I've lost the reference, but in the last few weeks, Victoria recommended Add-ins for use with Adobe to publish on its site.  Something like . . . "I think xxx is the best."

Does anyone know who she was referencing?

Thanks
N+13


----------



## Cerianthus (Mar 28, 2016)

Exporting plugins? Then it might be jfriedl s plugins for Facebook, Flickr etc.


----------



## Victoria Bampton (Mar 29, 2016)

If I said they were the best, it's likely to have been Jeffrey's plug-ins, as @Cerianthus suggested.  Beyond that, I'd need to know what kind of publishing we're talking about.


----------



## N+13 (Mar 29, 2016)

Oh, hi Victoria,
I am interested in using Adobe as a replacement for another very popular photo publishing site - not Facebook or Flickr etc.  I thought you made some reference - maybe starts with a "T"??
Best, Chuck


----------



## N+13 (Mar 29, 2016)

Cerianthus said:


> Exporting plugins? Then it might be jfriedl s plugins for Facebook, Flickr etc.

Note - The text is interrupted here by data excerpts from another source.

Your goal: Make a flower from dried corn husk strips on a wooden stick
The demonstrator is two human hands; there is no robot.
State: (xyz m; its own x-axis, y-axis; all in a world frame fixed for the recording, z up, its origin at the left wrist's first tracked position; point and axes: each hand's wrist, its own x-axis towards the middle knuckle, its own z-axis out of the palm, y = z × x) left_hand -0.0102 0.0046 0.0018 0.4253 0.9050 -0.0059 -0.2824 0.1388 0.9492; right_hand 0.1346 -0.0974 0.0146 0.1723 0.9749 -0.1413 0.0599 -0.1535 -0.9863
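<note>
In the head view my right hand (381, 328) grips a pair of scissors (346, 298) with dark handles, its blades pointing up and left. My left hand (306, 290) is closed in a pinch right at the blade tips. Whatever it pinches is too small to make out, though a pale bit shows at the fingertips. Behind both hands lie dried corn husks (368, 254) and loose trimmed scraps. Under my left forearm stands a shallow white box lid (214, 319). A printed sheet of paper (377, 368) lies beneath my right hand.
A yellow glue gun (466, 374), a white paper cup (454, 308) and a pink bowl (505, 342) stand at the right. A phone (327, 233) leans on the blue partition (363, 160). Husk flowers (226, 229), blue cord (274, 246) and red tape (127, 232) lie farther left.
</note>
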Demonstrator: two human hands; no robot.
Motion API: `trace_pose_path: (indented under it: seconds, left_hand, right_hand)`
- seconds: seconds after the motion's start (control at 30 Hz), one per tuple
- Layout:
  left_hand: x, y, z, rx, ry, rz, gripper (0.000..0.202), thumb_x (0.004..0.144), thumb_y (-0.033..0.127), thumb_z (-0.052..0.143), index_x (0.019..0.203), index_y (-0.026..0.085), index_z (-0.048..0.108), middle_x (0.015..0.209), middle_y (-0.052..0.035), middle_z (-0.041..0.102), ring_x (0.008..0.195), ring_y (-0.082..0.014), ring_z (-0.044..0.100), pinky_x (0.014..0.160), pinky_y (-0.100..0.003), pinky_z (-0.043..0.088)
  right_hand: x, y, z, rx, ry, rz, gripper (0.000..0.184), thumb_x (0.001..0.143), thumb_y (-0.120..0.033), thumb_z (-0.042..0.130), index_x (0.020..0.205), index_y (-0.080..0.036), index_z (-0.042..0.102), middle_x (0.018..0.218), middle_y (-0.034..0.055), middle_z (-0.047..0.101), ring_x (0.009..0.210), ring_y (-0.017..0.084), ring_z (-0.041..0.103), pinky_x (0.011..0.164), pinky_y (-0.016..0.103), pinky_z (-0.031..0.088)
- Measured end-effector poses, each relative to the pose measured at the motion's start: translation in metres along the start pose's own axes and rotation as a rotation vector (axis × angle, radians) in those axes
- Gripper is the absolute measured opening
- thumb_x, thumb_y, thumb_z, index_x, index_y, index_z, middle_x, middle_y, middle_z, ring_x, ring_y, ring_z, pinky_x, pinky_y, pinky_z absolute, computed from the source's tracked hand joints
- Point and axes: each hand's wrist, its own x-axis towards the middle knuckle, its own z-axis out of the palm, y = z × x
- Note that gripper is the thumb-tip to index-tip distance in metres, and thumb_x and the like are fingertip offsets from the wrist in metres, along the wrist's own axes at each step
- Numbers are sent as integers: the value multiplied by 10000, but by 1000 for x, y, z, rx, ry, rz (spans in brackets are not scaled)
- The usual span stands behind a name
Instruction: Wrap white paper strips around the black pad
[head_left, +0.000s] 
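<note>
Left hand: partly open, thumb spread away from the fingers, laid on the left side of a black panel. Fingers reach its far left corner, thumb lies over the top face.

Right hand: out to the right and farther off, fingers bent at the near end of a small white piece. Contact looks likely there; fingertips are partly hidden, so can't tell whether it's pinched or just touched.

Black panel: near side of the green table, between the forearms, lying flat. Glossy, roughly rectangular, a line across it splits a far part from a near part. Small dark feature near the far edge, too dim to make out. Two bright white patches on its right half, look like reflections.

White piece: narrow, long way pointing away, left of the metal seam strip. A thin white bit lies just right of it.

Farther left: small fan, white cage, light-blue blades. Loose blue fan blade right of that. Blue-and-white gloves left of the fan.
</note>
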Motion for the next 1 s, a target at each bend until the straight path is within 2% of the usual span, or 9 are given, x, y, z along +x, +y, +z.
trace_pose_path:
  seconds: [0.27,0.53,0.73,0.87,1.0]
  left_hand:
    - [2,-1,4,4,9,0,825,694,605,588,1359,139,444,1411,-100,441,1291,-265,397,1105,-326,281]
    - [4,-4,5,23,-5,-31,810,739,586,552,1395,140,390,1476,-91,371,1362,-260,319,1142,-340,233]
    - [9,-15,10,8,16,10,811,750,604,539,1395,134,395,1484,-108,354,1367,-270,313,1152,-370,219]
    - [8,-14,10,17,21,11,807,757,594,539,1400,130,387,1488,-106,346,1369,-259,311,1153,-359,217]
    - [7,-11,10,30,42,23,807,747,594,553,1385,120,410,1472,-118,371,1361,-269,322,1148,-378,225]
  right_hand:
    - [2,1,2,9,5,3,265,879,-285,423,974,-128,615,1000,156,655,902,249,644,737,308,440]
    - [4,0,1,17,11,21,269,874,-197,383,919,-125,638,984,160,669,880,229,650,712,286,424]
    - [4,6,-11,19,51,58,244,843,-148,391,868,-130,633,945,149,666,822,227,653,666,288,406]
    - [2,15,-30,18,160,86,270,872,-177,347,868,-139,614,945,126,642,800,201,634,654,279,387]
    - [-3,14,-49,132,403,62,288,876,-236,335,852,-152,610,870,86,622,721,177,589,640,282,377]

Cerianthus, thank you for your suggestions.  It is Adobe I am looking for.


----------



## N+13 (Mar 29, 2016)

Victoria Bampton said:


> If I said they were the best, it's likely to have been Jeffrey's plug-ins, as @Cerianthus suggested.  Beyond that, I'd need to know what kind of publishing we're talking about.


Oh, hi Victoria,
I am interested in using Adobe as a replacement for another very popular photo publishing site - not Facebook or Flickr etc. I thought you made some reference - maybe starts with a "T"??
Best, Chuck


----------



## Victoria Bampton (Mar 29, 2016)

You mean the Lightroom Web interface, perhaps?  Maybe it was the AnyComment plug-in that I included in my last newsletter: Any Comment Lightroom Plugin


----------



## N+13 (Mar 29, 2016)

Victoria Bampton said:


> You mean the Lightroom Web interface, perhaps?  Maybe it was the AnyComment plug-in that I included in my last newsletter: Any Comment Lightroom Plugin


Nah,  I remember checking this independent third parties' web site and seeing multiple options for managing/controling what is published.  My mistake might be that it is not Adobe.  This is not crucial, but I do appreciate your attempts.

I think I need to put something in place of the little gray blob on the left


----------



## Victoria Bampton (Mar 29, 2016)

Yep, not Adobe in that case.  You sure it wasn't Jeffrey's: Jeffrey's "Export to Flickr" Lightroom Plugin


----------



## rthomaslyons (Mar 31, 2016)

I'm pretty sure that there was made mention of a dehaze preset plug-in mentioned in a newsletter and I downloaded, installed and was using it but it has disappeared possibly when I upgraded to 6.5 perpetual is that possible.


----------



## Victoria Bampton (Apr 1, 2016)

That'll be these ones from a while back: Prolost Dehaze


----------



## Cerianthus (Apr 1, 2016)

the prolost ones are presets and are still there in 6.5 for me. there is a prolost dehaze v1 folder that is empty and a +L dehaze folder in the presets that contains the actual presets.


----------